Car exhaust, pollution from power plants and factories, and second-hand smoke all pose serious public health risks, which is why there are so many stringent smoking bans and restrictions.
Designated smoking areas are far removed from entrances, and indoor smoking, particularly in public buildings, is a thing of the past.
However, second-hand smoke is not the only kind of exposure we should be worried about, according to a new study.
Researchers from Drexel University discovered that chemical residue from cigarette smoke, also known as third-hand smoke, can attach to clothes, hair, and surfaces, and these pollutants make their way indoors, even in non-smoking buildings.
The results, published in the journal Science Advances, show that third-hand smoke chemicals attach themselves to aerosol particles and are just a dangerous as second-hand smoke.
“While many public areas have restrictions on smoking, including distance from doorways, non-smoking buildings and even full smoking bans on campus for some universities, these smoking limitations often only serve to protect non-smoking populations from exposure to second-hand smoke,” said Michael Waring, a co-author of the research.
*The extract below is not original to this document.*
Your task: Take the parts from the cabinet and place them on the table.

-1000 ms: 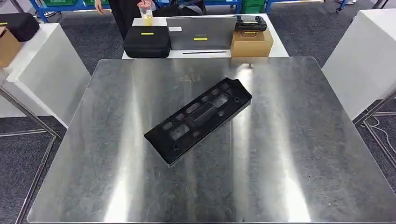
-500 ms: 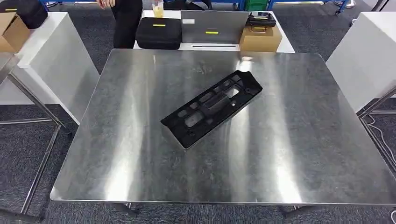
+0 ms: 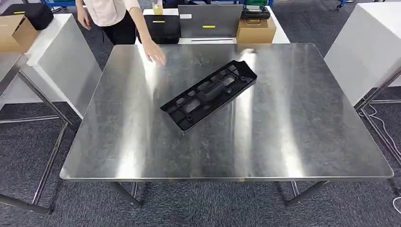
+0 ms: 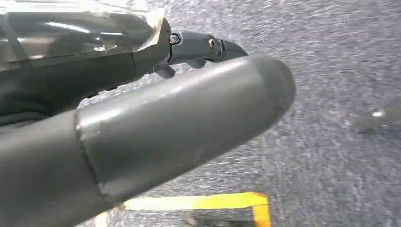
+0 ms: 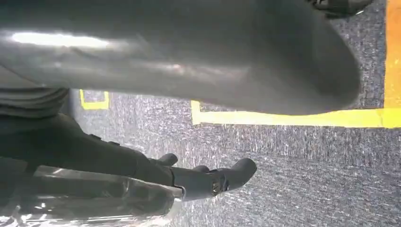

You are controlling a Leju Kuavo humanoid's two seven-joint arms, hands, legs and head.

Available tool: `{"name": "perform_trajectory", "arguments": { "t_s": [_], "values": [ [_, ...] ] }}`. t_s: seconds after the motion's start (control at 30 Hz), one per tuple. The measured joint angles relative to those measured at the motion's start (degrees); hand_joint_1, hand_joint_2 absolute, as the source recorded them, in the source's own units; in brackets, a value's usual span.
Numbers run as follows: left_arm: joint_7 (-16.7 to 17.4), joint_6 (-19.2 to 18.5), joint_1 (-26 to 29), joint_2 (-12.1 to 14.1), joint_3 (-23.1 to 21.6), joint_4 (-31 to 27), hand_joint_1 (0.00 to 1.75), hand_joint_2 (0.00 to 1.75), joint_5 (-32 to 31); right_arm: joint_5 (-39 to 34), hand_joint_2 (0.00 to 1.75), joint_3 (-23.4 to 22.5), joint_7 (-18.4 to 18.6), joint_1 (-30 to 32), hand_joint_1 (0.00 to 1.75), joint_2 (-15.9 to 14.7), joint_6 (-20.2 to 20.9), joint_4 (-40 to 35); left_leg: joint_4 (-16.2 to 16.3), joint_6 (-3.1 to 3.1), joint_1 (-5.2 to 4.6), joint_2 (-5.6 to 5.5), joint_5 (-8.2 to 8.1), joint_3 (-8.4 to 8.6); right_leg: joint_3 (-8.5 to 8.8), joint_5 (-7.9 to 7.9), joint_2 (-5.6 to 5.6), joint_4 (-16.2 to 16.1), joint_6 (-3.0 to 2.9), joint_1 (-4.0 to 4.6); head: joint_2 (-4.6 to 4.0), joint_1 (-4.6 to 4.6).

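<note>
A: Nearest first. What are the hands doing?

B: Both hang low over grey carpet. The left hand (image 4: pixel 156 123) and the right hand (image 5: pixel 189 71) each show a thick thumb apart from the darker fingers, with nothing between them, so I read both as spread and holding nothing.

A: And the part?

B: The black part (image 3: pixel 209 94) lies flat and diagonal at the middle of the steel tabletop (image 3: pixel 293 142), apart from every edge. It looks placed.

A: Beyond it?

B: A person's hand (image 3: pixel 155 53) reaches over the tabletop's far edge, upper left of the frame, near the part but not touching. Behind, a white table (image 3: pixel 283 37) carries a black case (image 3: pixel 162 26) and a cardboard box (image 3: pixel 256 29).

A: The risk?

B: That the person and a rising arm meet over the tabletop. Also, the slick steel would probably let a nudged part slide.
</note>
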Motion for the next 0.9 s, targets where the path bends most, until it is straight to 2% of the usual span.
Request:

At first, the researchers were simply studying how outdoor particles made their way indoors. The researchers used a non-smoking classroom to better understand this transport and composition of outdoor particles.
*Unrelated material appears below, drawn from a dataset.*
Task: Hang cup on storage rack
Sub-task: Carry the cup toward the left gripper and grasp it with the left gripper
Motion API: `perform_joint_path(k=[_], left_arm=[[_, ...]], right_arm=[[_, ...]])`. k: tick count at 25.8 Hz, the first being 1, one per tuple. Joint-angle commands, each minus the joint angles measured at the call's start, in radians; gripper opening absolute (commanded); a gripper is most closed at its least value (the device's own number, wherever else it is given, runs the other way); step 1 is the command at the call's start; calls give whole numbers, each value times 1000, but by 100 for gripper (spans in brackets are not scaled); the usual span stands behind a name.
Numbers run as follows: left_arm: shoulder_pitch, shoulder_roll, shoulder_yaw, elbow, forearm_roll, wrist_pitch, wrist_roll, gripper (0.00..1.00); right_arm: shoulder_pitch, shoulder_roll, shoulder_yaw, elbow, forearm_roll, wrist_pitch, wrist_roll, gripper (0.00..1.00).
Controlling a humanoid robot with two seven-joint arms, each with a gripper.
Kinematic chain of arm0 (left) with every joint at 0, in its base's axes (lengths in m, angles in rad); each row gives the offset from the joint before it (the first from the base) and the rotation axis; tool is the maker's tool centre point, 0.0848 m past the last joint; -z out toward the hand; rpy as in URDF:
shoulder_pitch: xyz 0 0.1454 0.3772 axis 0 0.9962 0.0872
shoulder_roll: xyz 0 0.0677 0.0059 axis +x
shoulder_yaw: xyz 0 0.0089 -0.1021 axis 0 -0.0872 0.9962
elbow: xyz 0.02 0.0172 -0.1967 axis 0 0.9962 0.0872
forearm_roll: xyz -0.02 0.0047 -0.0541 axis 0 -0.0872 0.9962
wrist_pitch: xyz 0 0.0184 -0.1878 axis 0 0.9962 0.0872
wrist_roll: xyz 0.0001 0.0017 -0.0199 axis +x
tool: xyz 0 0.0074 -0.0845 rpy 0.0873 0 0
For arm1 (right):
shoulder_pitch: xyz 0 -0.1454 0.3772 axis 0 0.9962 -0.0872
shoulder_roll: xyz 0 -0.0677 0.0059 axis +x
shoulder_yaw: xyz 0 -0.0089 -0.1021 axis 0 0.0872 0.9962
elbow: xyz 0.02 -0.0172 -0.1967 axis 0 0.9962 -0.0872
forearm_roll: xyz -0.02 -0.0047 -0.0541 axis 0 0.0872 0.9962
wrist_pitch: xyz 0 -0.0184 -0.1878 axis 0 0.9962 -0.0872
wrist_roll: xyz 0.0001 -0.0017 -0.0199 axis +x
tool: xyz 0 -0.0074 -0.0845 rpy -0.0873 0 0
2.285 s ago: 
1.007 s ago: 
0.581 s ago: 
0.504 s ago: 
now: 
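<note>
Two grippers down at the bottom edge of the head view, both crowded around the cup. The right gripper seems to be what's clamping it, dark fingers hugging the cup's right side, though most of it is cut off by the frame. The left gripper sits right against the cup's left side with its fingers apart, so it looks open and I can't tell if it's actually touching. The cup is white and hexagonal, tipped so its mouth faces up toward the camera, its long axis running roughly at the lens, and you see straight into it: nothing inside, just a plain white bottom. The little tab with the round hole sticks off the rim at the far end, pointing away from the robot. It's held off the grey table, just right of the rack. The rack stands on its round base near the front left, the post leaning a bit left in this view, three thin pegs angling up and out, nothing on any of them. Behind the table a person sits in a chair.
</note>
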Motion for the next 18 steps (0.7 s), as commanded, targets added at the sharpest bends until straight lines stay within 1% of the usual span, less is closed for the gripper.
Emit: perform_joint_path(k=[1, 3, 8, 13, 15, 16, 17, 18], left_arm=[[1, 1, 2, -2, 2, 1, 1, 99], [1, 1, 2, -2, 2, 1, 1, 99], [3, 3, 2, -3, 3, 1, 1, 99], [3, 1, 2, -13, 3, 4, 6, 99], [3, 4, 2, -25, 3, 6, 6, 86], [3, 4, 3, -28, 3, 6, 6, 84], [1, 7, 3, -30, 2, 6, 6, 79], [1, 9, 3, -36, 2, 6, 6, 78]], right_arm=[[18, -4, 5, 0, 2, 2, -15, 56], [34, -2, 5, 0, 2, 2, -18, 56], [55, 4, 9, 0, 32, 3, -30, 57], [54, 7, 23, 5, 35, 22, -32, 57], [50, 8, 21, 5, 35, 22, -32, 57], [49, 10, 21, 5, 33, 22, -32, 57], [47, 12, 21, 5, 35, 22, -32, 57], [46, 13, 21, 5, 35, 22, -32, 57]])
After finding a surprising amount of third-hand smoke chemicals in the room, the researchers shifted their focus to the transportation and transfer of these chemicals that attach to aerosol particles.
“In an empty classroom, where smoking has not been allowed in some time, we found that 29 percent of the entire indoor aerosol mass contained third-hand smoke chemical species,” said Anita Avery, a member of the research team. “This was obviously quite startling and raised many questions about how that much third-hand smoke could be lingering in a non-smoking, ventilated room.”
The researchers set up an experiment to simulate third-hand smoke exposure in a lab by first filling a Pyrex container with cigarette smoke. Next, the smoke was filtered out and outdoor air was pumped into the container.
After the outdoor air had circulated through the container, the researchers tested the chemical composition of aerosol particles in the container and compared these to measurements of outdoor air composition.
Even though all the smoke had been cleared out, there was a 13 percent increase in third-hand smoke chemicals.
“What we’d actually uncovered was a new exposure route for third-hand smoke – through aerosol particles, which are ubiquitous in the indoor environment,” said Peter DeCarlo, a fellow author of the study.
The study highlights another way people can be exposed to pollutants like cigarette smoke even in non-smoking environments, and the researchers hope their findings will bring about new policies to limit exposure to dangerous third-hand smoke.